──────── STORED DATA ────────
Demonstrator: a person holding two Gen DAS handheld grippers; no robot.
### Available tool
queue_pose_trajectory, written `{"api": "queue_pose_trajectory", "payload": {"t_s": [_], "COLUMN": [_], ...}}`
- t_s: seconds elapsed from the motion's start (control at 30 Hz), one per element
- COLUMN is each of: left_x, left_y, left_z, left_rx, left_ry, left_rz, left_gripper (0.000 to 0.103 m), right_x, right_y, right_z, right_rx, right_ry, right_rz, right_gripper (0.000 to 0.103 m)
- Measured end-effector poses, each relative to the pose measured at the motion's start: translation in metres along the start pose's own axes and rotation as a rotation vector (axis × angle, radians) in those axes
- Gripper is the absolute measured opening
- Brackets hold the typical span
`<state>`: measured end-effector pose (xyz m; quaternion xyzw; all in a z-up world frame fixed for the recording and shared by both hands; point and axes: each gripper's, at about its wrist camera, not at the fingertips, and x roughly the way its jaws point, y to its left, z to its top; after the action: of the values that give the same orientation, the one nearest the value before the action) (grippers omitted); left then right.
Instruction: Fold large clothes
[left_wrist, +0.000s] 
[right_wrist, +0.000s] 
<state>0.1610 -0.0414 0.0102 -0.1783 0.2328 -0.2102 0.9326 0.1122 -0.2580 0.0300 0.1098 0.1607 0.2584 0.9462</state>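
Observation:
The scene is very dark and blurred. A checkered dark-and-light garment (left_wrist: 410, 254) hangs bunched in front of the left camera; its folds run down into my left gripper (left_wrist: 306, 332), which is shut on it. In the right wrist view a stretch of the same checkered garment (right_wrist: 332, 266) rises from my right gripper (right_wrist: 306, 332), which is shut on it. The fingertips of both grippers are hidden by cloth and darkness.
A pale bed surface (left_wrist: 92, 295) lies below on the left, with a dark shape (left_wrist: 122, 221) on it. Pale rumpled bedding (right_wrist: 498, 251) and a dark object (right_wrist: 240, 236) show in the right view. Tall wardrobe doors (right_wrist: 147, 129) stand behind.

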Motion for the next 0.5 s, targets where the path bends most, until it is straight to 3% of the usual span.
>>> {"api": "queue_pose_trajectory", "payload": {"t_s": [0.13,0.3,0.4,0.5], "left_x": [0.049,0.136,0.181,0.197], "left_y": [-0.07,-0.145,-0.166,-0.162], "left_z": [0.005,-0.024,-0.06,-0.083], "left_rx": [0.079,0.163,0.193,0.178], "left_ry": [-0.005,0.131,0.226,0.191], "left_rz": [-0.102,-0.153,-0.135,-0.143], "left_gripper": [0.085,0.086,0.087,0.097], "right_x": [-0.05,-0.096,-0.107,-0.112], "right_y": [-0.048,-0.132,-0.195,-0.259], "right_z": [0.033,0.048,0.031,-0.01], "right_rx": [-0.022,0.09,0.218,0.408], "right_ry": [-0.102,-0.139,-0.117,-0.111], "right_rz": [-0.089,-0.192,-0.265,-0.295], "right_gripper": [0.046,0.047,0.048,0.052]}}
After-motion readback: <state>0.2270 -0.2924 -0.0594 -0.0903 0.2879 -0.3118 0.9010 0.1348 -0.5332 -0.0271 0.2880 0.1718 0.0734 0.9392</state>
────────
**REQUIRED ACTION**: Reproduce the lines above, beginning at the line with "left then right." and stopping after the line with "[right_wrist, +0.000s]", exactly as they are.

**RESPONSE AREA**:
`<state>`: measured end-effector pose (xyz m; quaternion xyzw; all in a z-up world frame fixed for the recording and shared by both hands; point and axes: each gripper's, at about its wrist camera, not at the fingertips, and x roughly the way its jaws point, y to its left, z to its top; after the action: of the values that give the same orientation, the one nearest the value before the action) (grippers omitted); left then right.
Instruction: Fold large clothes
[left_wrist, +0.000s] 
[right_wrist, +0.000s] 

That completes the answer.